◆ **ACTIVITY**
Every line of the data should be written out exactly, with the pictures left out.

◆ **EXCERPTED DATA**
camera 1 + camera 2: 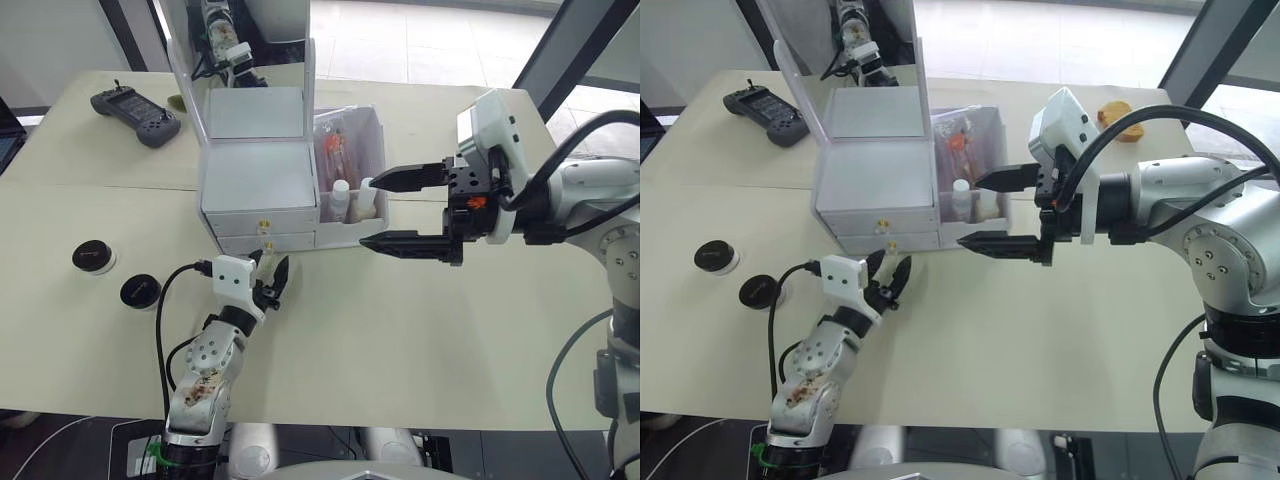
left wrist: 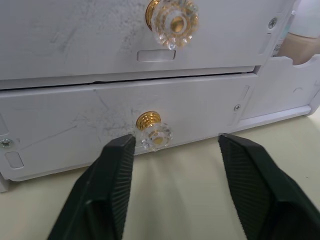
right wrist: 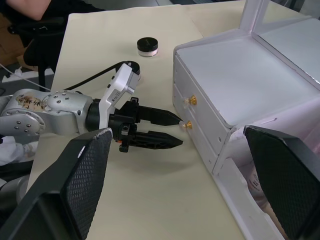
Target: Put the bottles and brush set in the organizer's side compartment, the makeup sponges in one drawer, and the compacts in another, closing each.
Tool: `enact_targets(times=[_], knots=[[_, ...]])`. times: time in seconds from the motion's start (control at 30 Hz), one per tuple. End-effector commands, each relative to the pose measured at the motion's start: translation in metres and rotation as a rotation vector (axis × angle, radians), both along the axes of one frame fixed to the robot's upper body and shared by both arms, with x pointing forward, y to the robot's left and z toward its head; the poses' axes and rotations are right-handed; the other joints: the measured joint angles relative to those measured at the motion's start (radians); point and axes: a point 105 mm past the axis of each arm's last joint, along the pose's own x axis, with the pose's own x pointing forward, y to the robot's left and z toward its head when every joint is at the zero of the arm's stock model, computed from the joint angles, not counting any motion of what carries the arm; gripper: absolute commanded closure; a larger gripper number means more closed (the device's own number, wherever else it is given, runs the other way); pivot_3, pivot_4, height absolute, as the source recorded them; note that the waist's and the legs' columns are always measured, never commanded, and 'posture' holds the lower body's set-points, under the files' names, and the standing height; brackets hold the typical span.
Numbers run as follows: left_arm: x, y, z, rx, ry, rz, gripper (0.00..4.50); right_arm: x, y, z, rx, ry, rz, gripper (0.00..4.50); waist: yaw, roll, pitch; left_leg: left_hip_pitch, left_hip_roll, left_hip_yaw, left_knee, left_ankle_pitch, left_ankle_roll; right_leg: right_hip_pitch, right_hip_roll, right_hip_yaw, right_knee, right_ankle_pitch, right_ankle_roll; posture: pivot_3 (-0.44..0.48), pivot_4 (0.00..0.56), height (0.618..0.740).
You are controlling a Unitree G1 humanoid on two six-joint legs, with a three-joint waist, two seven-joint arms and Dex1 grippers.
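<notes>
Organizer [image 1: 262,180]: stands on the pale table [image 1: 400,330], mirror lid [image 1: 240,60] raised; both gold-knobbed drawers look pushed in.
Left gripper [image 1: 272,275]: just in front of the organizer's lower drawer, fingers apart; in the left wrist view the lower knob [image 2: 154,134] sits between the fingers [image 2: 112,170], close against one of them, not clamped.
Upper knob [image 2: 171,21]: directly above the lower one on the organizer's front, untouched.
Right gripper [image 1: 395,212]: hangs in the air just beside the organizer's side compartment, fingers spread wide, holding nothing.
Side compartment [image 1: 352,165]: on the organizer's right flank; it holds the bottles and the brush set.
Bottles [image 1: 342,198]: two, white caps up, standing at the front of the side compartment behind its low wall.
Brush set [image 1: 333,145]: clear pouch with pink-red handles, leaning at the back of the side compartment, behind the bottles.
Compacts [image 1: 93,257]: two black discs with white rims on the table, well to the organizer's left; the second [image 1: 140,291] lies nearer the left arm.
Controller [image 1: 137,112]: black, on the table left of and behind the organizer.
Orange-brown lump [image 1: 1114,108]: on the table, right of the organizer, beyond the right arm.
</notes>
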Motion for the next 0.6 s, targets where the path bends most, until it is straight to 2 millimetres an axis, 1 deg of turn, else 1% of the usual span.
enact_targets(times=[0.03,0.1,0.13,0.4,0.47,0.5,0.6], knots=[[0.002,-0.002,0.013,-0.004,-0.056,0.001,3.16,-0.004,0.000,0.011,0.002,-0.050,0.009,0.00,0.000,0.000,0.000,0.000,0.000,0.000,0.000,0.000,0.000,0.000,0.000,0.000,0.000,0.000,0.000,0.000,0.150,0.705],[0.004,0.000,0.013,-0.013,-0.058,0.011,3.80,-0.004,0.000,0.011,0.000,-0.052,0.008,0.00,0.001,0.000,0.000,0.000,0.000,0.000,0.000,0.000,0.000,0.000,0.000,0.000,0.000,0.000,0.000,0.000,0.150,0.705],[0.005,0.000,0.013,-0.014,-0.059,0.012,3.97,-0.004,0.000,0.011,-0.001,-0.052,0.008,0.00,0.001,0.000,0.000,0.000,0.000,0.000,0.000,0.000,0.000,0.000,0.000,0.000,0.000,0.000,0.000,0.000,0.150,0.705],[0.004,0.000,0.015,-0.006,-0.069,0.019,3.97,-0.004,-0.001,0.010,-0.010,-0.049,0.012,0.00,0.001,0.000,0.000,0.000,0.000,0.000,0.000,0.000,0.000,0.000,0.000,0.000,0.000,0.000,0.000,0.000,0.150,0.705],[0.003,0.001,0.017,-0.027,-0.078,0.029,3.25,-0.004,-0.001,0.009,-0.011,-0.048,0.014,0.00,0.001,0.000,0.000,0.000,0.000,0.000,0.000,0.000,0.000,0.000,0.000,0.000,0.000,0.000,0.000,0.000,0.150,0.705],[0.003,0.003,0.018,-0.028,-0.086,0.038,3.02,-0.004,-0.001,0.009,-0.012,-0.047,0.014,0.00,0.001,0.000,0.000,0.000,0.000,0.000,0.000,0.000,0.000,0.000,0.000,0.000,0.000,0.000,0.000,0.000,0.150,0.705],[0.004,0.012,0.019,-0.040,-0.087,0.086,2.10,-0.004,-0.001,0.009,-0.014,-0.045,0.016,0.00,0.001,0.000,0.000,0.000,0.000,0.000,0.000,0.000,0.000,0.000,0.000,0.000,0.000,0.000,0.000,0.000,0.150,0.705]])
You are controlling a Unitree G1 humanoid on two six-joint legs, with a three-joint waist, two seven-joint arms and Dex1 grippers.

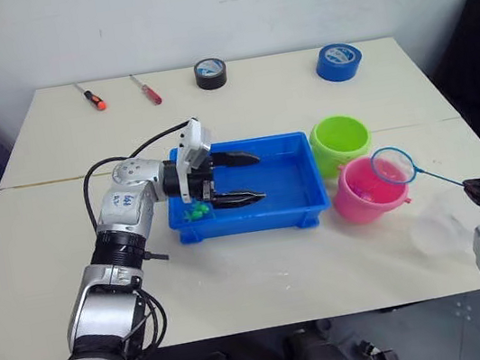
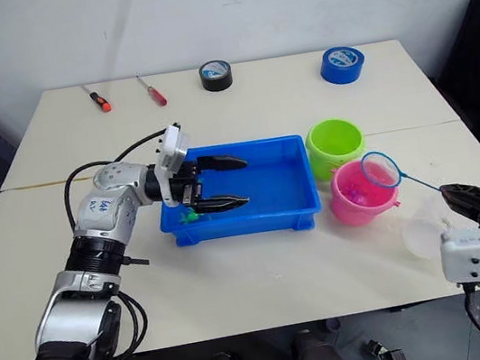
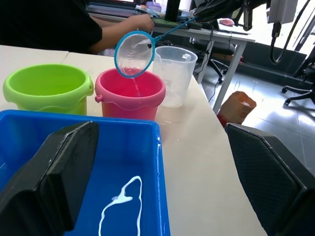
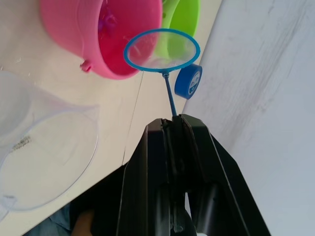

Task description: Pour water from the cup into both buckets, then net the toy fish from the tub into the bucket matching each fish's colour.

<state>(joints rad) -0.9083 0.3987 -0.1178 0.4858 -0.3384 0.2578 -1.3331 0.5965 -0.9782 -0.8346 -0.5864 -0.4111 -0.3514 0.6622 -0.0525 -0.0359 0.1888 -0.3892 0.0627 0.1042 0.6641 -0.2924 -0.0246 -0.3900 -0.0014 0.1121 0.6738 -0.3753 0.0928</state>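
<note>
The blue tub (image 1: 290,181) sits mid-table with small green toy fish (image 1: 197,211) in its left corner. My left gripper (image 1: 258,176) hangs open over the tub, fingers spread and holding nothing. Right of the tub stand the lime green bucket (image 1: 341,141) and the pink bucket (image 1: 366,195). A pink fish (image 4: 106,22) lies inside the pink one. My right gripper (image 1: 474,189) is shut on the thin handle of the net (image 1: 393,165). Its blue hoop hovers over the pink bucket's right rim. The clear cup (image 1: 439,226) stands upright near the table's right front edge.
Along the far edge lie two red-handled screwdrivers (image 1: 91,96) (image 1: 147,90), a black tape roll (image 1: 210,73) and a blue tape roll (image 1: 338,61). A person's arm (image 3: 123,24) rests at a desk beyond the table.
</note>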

◆ **ANSWER BOX**
camera 1 + camera 2: 
left wrist: 
right wrist: 
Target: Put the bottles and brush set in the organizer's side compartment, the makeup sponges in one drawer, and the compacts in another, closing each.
Tool: `enact_targets(times=[_], knots=[[_, ...]])`. times: time in seconds from the motion's start (control at 30 Hz), one per tuple. End-effector commands, each relative to the pose measured at the motion's start: translation in metres and rotation as a rotation vector (axis × angle, radians), both along the axes of one frame fixed to the robot's upper body and shared by both arms, with x pointing forward, y to the robot's left and z toward its head; the poses' axes and rotations are right-handed; the other joints: the measured joint angles relative to those measured at the motion's start (radians); point and axes: a point 105 mm past the axis of each arm's last joint, along the pose's own x axis, with the pose's own x pointing forward, y to the robot's left and z toward its head when every joint is at the zero of the arm's stock model, computed from the joint angles, not counting any motion of what carries the arm; gripper: absolute commanded closure; a larger gripper number means more closed (the device's own number, wherever else it is given, runs the other way); pivot_3, pivot_4, height absolute, as the source recorded them; note that the waist's and the legs' columns are always measured, never commanded, and 'posture' holds the lower body's set-points, under the files' names, and the standing height; brackets hold the typical span.
Numbers run as follows: left_arm: x, y, z, rx, ry, rz, gripper (0.00..4.50); right_arm: x, y, z, rx, ry, rz, gripper (0.00..4.50); waist: yaw, roll, pitch; left_leg: left_hip_pitch, left_hip_roll, left_hip_yaw, left_knee, left_ankle_pitch, left_ankle_roll; right_leg: right_hip_pitch, right_hip_roll, right_hip_yaw, right_knee, right_ankle_pitch, right_ankle_roll; posture: pivot_3 (-0.44..0.48), pivot_4 (0.00..0.56), height (0.618..0.740).
You are controlling a Unitree G1 humanoid on two six-joint legs, with a three-joint waist, two seven-joint arms and Dex1 grippers.
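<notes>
Organizer [image 1: 262,180]: stands on the pale table [image 1: 400,330], mirror lid [image 1: 240,60] raised; both gold-knobbed drawers look pushed in.
Left gripper [image 1: 272,275]: just in front of the organizer's lower drawer, fingers apart; in the left wrist view the lower knob [image 2: 154,134] sits between the fingers [image 2: 112,170], close against one of them, not clamped.
Upper knob [image 2: 171,21]: directly above the lower one on the organizer's front, untouched.
Right gripper [image 1: 395,212]: hangs in the air just beside the organizer's side compartment, fingers spread wide, holding nothing.
Side compartment [image 1: 352,165]: on the organizer's right flank; it holds the bottles and the brush set.
Bottles [image 1: 342,198]: two, white caps up, standing at the front of the side compartment behind its low wall.
Brush set [image 1: 333,145]: clear pouch with pink-red handles, leaning at the back of the side compartment, behind the bottles.
Compacts [image 1: 93,257]: two black discs with white rims on the table, well to the organizer's left; the second [image 1: 140,291] lies nearer the left arm.
Controller [image 1: 137,112]: black, on the table left of and behind the organizer.
Orange-brown lump [image 1: 1114,108]: on the table, right of the organizer, beyond the right arm.
</notes>
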Motion for the next 0.6 s, targets where the path bends most, until it is straight to 2 millimetres an axis, 1 deg of turn, else 1% of the usual span.
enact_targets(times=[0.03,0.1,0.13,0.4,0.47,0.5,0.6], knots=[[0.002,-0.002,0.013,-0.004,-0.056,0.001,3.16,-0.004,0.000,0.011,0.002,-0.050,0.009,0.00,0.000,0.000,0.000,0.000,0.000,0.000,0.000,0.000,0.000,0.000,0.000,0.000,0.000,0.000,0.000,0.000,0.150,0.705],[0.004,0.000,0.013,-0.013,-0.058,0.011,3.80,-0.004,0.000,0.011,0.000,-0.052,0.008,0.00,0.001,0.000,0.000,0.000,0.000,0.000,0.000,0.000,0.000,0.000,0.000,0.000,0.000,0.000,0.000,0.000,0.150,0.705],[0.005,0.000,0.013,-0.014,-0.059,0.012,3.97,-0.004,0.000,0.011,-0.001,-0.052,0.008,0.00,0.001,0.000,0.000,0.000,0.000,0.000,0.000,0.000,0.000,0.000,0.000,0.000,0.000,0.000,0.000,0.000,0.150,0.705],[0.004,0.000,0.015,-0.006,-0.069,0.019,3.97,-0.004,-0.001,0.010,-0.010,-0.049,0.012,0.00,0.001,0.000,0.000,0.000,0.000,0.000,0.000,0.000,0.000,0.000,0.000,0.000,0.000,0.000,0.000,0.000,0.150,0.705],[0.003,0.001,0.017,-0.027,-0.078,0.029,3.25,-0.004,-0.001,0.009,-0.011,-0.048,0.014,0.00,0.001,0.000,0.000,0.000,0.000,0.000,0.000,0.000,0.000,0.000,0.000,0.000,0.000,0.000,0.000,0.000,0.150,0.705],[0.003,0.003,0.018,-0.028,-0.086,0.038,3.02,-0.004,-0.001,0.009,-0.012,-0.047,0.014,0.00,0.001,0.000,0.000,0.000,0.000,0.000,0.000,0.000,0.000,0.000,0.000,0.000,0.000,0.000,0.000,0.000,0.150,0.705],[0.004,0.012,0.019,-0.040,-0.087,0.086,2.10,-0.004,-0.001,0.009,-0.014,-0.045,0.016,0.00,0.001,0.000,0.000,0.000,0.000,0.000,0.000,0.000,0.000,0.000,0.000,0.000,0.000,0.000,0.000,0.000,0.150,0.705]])
You are controlling a Unitree G1 humanoid on two six-joint legs, with a three-joint waist, two seven-joint arms and Dex1 grippers.


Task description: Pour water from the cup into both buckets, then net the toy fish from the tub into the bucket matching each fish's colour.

<state>(joints rad) -0.9083 0.3987 -0.1178 0.4858 -0.3384 0.2578 -1.3331 0.5965 -0.9782 -0.8346 -0.5864 -0.4111 -0.3514 0.6622 -0.0525 -0.0359 0.1888 -0.3892 0.0627 0.1042 0.6641 -0.2924 -0.0246 -0.3900 -0.0014 0.1121 0.6738 -0.3753 0.0928</state>
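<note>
The blue tub (image 1: 290,181) sits mid-table with small green toy fish (image 1: 197,211) in its left corner. My left gripper (image 1: 258,176) hangs open over the tub, fingers spread and holding nothing. Right of the tub stand the lime green bucket (image 1: 341,141) and the pink bucket (image 1: 366,195). A pink fish (image 4: 106,22) lies inside the pink one. My right gripper (image 1: 474,189) is shut on the thin handle of the net (image 1: 393,165). Its blue hoop hovers over the pink bucket's right rim. The clear cup (image 1: 439,226) stands upright near the table's right front edge.
Along the far edge lie two red-handled screwdrivers (image 1: 91,96) (image 1: 147,90), a black tape roll (image 1: 210,73) and a blue tape roll (image 1: 338,61). A person's arm (image 3: 123,24) rests at a desk beyond the table.
</note>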

What has been written here completes the answer.